Bedside Manner

“People don't care how much you know until they know how much you care” 
Theodore Roosevelt

*Super highly recommend reading: On Autism and ABA (no really, go read this)

I was very recently having a discussion with some colleagues about a quite real issue in this field of…lets say a lack of bedside manner. I have posted previously about ABA Haters. While there are some people who are anti-ABA because they truly are against what we do and do not wish to see individuals with special needs receive intervention, there are others who don’t really hate ABA. They hate US. By “us” I mean the professionals who provide ABA services. They find us to be about as enjoyable to work with as sucking on a lemon.

For some families out there, it was after an experience with a not so nice, not so humble, and not so patient ABA provider that they formed their current opinions about ABA as a field. Which is sad, but also upsets me as a professional in this field. I wish I could say that I have never seen or experienced anything even close to the horror stories some of my clients tell me, but… I have experienced:

~Clients who call me with every compliant or concern because my supervisor or boss never bothered to return their phone calls. So instead, they would call me.
~Rude and arrogant company owners who won’t come out to my sessions and provide supervision because my client lives in a not so nice neighborhood.
~Unprofessional colleagues who tell parents they “aren’t working/trying hard enough” when their child consistently doesn’t make progress.
~Unscrupulous agencies who hire direct staff and send them directly into the field after 1-2 days of “shadow” training.
~The egotistical BCBA who took me to one of my first IEP meetings and verbally berated everyone at the table, while speaking in an alphabet soup of jargon that no one could understand

Your role as an ABA Therapist, BCBA, Behavior Tutor, etc., is not to be “The Wizard Who Knows All”. Your role is to disseminate the science, share your expertise, and cooperate with people to teach them the steps to do what you do. I have heard many company owners say to clients “our ultimate goal is for you to not need us….for you to learn all of this so thoroughly that you can implement it yourself”. 

Hmmm, really?
If that is really the goal then handing a stressed out single mother a 12 page behavior plan won’t meet that goal. Definitely not.

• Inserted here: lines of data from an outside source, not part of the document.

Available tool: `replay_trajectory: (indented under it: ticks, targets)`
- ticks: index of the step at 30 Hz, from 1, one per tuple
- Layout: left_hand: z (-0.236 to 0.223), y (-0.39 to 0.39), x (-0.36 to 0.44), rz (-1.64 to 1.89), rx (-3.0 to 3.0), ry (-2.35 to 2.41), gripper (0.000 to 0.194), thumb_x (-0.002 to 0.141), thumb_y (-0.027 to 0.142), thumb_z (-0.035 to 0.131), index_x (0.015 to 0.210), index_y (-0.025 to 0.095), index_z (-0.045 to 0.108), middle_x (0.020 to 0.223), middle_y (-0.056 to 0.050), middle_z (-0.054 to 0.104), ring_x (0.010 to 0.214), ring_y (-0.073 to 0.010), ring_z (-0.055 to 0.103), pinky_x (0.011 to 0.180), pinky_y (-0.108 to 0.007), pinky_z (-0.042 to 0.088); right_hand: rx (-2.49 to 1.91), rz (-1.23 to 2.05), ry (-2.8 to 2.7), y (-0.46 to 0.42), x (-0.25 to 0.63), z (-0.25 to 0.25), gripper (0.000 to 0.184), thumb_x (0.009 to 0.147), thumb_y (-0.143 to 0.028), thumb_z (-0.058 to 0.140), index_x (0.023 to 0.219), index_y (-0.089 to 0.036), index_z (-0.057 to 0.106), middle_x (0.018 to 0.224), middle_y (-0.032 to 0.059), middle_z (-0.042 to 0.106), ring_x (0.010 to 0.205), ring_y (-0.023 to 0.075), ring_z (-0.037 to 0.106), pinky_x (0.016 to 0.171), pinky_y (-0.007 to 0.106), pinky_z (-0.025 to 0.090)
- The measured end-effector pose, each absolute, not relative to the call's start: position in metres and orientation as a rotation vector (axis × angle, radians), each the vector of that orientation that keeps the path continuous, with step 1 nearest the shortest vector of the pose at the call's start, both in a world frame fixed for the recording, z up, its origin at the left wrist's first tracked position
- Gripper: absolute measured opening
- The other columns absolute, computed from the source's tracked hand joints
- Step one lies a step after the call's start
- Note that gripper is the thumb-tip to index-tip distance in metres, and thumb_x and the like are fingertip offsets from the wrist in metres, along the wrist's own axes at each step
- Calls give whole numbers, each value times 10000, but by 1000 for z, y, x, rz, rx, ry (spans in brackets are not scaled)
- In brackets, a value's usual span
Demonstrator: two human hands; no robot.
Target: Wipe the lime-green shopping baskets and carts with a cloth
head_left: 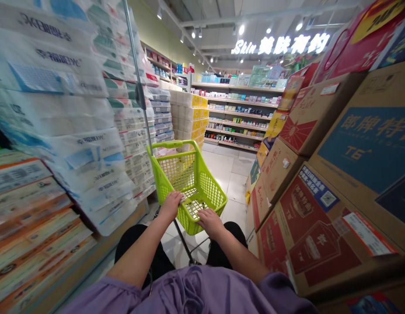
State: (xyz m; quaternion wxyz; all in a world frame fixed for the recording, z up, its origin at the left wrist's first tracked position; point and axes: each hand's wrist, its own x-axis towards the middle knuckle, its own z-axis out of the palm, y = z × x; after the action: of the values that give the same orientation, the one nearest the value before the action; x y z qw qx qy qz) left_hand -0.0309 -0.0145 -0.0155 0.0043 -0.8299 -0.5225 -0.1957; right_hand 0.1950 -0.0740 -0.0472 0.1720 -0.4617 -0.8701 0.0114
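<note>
Top: a purple top (202,288) fills the bottom of the frame, with black trousers (233,231) beyond it.
Left hand: left hand (172,204), just left of centre, hooked over the near-left corner of the cart's rim.
Right hand: right hand (210,222), lower centre, fingers bent over the near rim; the two hands are apart, each on the cart.
Cart: green cart (210,192), mid-frame, directly beyond both hands and touching them; its handle (171,144) is at the far end, and a grey pole (133,56) rises from there to the top edge.
Lower-right carton: brown-and-red carton (315,244), marked T6, with a QR code (328,198) on a blue label and a price tag (369,233), print too small to read.
Upper-right carton: blue-panelled carton (359,144) reading 郎牌特, cut off by the frame edge, and T6.
Lower-left packs: orange-striped packs (55,248), lettering blurred.
Left stack: white paper packs (87,113), apparently 幸福阳光, some lettering upside down.
Top-right tag: yellow tag (380,19), figures starting 24.
Yellow stack: yellow-and-white packs (195,115), past the cart.
Shelves: stocked shelves (241,101) behind, labels unreadable.
Sign: lit sign (280,44), upper right, reading "Skin 美肤有约".
</note>
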Motion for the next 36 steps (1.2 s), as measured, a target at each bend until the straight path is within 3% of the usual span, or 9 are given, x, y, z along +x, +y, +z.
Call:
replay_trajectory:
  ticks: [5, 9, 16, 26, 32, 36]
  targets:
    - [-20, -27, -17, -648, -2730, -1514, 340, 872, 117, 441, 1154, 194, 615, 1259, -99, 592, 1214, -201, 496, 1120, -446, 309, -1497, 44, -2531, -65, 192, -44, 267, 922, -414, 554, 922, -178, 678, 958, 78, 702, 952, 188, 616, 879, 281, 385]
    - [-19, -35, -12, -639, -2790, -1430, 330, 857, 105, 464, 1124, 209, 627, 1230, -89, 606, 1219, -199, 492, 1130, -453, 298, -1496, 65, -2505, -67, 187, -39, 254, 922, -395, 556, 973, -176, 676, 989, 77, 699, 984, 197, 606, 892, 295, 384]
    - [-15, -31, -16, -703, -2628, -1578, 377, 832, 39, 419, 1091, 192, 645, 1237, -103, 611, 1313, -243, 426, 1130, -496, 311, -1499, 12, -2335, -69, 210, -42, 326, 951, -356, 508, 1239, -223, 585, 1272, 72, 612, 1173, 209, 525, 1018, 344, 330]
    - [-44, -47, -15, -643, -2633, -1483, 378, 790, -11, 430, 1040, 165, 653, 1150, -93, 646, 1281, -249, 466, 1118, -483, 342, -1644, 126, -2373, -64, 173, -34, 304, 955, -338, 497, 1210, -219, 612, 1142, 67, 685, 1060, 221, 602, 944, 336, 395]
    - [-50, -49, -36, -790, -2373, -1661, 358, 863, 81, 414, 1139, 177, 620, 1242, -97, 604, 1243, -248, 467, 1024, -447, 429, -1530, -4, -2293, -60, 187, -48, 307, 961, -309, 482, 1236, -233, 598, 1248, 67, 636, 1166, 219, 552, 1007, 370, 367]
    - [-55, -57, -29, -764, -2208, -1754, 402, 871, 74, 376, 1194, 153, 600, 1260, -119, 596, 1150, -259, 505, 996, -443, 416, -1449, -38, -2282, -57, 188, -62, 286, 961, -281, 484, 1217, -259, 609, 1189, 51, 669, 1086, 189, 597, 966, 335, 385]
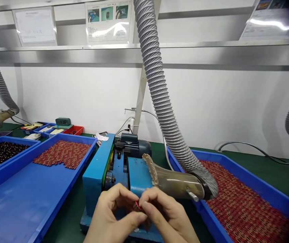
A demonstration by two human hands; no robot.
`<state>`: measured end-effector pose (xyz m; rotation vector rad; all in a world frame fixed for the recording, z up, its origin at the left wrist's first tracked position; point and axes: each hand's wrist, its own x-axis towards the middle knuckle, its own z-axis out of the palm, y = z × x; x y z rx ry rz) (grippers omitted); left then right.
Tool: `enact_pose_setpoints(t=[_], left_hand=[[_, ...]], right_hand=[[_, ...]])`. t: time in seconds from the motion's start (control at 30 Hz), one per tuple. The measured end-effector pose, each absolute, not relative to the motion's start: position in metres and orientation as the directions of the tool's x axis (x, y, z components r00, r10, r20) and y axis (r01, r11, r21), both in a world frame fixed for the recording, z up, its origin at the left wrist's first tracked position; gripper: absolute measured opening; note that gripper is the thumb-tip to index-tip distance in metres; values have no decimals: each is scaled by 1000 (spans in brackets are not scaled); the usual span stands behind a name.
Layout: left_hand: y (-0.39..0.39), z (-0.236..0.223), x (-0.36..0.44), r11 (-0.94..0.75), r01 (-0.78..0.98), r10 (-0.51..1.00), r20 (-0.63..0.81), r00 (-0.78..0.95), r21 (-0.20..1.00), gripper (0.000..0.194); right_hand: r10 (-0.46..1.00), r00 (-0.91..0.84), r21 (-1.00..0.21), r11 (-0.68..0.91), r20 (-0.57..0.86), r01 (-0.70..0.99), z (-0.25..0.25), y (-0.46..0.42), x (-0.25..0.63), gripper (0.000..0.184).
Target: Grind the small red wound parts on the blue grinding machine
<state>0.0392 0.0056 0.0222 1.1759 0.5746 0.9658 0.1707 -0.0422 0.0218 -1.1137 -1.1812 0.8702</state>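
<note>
At the front of a blue belt-driven machine point(138, 172), my left hand point(116, 216) pinches a small coil with red windings point(137, 205) between thumb and fingertips. My right hand point(163, 212) meets it from the other side, its thumb and forefinger closed on the same coil. Fingers cover most of the piece, so its full shape is hidden. Just beyond the hands, a translucent duct nozzle point(178, 182) points at the machine's blue housing. A grey ribbed hose point(157, 74) runs up from that nozzle.
On the right, a blue tray point(256, 189) holds many red ring-shaped coils point(245, 202). The left blue tray point(20, 202) has similar coils point(63, 153) at its far end. Beside it, another tray point(32, 141) contains dark parts point(2, 153). A motor point(139, 146) sits behind the machine.
</note>
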Motion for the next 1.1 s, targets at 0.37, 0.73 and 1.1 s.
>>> enact_pose_setpoints(t=[0.37,0.73,1.1], left_hand=[[13,18,37,250,-484,753,146,642,838,35],[17,15,36,303,-479,722,130,680,824,34],[15,17,36,339,-470,731,86,676,815,31]], right_hand=[[942,262,-845,310,211,-435,16,-31,152,28],[927,279,-895,332,250,-299,20,-35,153,33],[954,213,-917,268,210,-296,17,-34,152,40]])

Consider this a call to action to my fellow troops in the field. Strive daily to NOT be the type of professional who views their caseload as “Me” vs “Them”. The client is not your enemy. They also are not idiots. Do they have your knowledge of behavior and data analysis? Maybe not. What they do have is an impressive data base of knowledge about their child (or student) that you need, in order to do your job. 

Repeat after me: I do not know everything. I need this parent/teacher/staff to work collaboratively with me, and they won't care how much I know until they know how much I care.

To sum it up, here is an excerpt from an open letter written by a parent to any therapist who may work with her child:

You are with my child for an hour, maybe a couple hours or half a day. I am with my child 24 hours, 7 days a week. Do not talk down to me either or good luck to you. I have to hold strong even at 3am and he decides it's time to get up after 3 hours of sleep for me……. When we discuss goals- make them functional for his life at home with me - not just your hour or two hour session. I need to know what works even when we are all bone dead tired or stressed to the max or when we have some down time to cuddle. Until you know what it’s like to be with my child 24/7, don't ever assume your way is best or think I "should" have done something. Cooperation is the key word here.